Monday, 4 April 2011

How to spot a water leak and other construction stories!

Its the dry season and March is the hottest month of the year. Meanwhile Freetown is being torn apart and being put back together again by the Seventh Chinese Railway Construction Company who are widening and improving all the major roads particularly where I live in the West end of Freetown. I’ve mentioned the clearing technique before which involved bulldozing everything in their way, fences, pylons, drains, fronts of buildings, even religious buildings have suffered and lost their front steps for example (I am wondering if the local worshippers had to pole vault into the building?).

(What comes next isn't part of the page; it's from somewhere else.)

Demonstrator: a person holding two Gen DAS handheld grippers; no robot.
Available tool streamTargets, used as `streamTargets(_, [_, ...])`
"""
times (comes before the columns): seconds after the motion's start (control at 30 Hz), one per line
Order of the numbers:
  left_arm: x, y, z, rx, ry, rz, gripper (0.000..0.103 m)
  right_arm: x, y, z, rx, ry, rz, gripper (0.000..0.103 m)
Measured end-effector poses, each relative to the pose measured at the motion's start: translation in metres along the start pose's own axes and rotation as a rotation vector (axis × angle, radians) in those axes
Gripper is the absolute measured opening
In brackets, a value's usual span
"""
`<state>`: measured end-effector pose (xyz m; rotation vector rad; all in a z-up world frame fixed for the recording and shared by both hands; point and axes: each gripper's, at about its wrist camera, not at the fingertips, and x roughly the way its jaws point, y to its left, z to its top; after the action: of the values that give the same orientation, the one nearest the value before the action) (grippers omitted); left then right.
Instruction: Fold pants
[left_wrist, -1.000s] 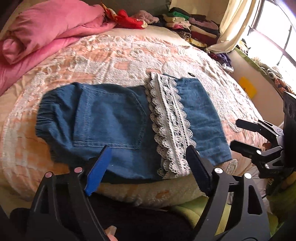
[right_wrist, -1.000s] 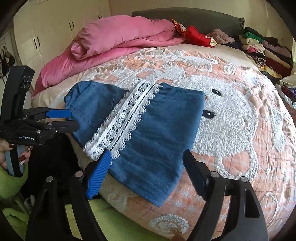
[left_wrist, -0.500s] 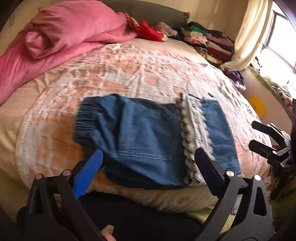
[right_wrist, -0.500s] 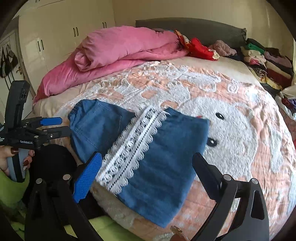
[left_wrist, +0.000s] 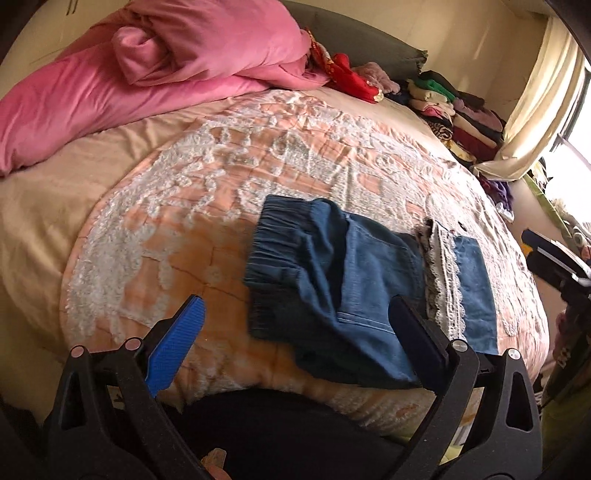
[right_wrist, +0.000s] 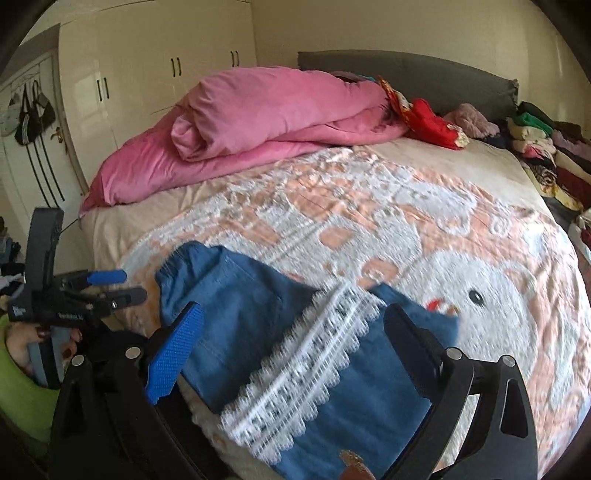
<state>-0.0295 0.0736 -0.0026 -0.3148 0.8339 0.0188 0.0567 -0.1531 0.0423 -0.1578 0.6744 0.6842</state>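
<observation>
The folded blue denim pants (left_wrist: 351, 280) with a white lace band (left_wrist: 445, 280) lie near the front edge of the bed. In the right wrist view the pants (right_wrist: 258, 332) and lace band (right_wrist: 306, 362) lie just ahead of my gripper. My left gripper (left_wrist: 295, 328) is open and empty, held off the front edge, its right finger over the pants' near edge. My right gripper (right_wrist: 291, 332) is open and empty, just above the pants. The left gripper also shows in the right wrist view (right_wrist: 114, 286), left of the elastic waistband (right_wrist: 177, 273).
The bed has a peach and white patterned cover (left_wrist: 229, 184). A pink duvet (left_wrist: 129, 74) is piled at the head. Stacked folded clothes (left_wrist: 458, 114) line the far right side. A wardrobe (right_wrist: 147, 85) stands to the left. A curtain (left_wrist: 535, 122) and window are at right.
Both grippers have pulled back and swung left; the pants now sit further right in the left view and lower in the right view. The pants have not moved on the bed.
</observation>
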Motion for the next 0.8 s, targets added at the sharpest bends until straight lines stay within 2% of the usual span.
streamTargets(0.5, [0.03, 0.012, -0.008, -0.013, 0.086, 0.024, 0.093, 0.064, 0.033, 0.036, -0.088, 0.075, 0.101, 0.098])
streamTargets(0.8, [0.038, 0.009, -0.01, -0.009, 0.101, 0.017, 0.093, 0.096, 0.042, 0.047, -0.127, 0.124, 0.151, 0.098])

It is bizarre to see this just after it happens, like the front of a house I saw, with what remains of a bathroom, the sink and loo hanging onto the wall but the bath gone!! Just after my Birthday party last year at Senegalese, the front of the restaurant was bulldozed off but they just rebuilt it and it now only has 4 tables!





It’s amazing how the Saloneans cope with all this, they just get on with and rebuild again and very quickly. Near Leicester Road, the new road went right through a market and the stalls just kept moving around the piles of mud and rubble!!! However, this road building has been going on awhile and shiny new surfaces are starting to appear. There have been drastic consequences however to this massive improvement programme and these are NOT in order of importance:



(1) Severe water supplies and long periods without electricity in the areas nearer to the roads


(2) Lots of water leaks with the precious stuff seaping out everywhere, mixing with all the dust


(3) Enormous and frustrating traffic jams


(4) Injury and death of the construction workers, although I have never seen any statistics on this


(5) Drainage and sewage problems



You see Guma Valley Water Company trucks around town and presumably they are going out to search and fix leaks. Guma is the reservoir that supplies much of the city’s water. It can’t be hard to find a leak as its always surrounded with crowds of kids of all ages with everything from a small bucket to large 5 gallon yellow plastic containers (called rubbers???) chatting and waiting to fill up. Rarely is there trouble. Kids can charge 1000le for delivering a rubber to a ‘water customer’ which they carry on their heads. Even the smallest child can manage a bucket on their heads. There are bigger water barrels called 'Pigs feet' containers as they are used to import the tasty product! I think they take 25 gallons. I'm glad to see them with just water and not the original contents! There are public taps around the town too, as the number of houses having piped water is quite small (around 20% I think) and collecting water is a water of life and its gets harder and harder towards the end of the dry season.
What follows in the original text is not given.